==== PROVIDED DATA

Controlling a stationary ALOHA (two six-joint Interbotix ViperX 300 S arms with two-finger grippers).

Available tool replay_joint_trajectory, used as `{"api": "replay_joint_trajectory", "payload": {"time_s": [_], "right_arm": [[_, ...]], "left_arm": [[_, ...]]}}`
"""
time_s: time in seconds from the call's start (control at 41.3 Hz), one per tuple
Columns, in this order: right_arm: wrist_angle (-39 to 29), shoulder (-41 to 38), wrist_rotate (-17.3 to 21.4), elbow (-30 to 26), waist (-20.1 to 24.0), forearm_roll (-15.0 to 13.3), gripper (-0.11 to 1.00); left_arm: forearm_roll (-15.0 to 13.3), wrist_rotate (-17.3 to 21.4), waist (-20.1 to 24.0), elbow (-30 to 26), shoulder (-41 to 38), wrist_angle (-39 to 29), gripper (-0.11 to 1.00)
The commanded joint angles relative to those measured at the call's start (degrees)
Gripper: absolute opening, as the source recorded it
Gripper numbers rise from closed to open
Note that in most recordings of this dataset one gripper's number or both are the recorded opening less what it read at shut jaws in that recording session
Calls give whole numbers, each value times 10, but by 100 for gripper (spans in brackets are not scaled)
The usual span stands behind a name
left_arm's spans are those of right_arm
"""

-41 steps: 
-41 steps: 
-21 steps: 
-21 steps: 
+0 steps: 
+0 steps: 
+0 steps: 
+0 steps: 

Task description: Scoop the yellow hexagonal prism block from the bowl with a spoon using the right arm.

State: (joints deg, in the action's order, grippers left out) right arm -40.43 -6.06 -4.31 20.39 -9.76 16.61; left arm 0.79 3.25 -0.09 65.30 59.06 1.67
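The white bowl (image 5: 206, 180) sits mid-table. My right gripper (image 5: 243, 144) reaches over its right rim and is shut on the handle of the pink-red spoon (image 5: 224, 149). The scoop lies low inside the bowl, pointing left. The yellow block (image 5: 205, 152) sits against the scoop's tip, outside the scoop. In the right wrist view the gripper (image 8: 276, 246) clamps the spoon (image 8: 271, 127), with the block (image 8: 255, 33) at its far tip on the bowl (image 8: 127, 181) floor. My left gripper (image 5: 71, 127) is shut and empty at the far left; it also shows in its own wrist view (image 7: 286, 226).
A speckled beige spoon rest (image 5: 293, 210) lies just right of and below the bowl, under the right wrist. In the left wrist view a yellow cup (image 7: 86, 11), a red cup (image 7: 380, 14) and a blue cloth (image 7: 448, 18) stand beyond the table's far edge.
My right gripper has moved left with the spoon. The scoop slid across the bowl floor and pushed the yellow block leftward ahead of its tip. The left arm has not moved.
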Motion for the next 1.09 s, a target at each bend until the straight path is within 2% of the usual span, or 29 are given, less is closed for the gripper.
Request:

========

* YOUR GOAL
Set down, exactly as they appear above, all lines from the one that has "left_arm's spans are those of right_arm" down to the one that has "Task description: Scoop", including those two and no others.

* TASK ANSWER
left_arm's spans are those of right_arm
"""

-41 steps: 
-41 steps: 
-21 steps: 
-21 steps: 
+0 steps: 
+0 steps: 
+0 steps: 
+0 steps: 

Task description: Scoop the yellow hexagonal prism block from the bowl with a spoon using the right arm.

What has been written here completes the answer.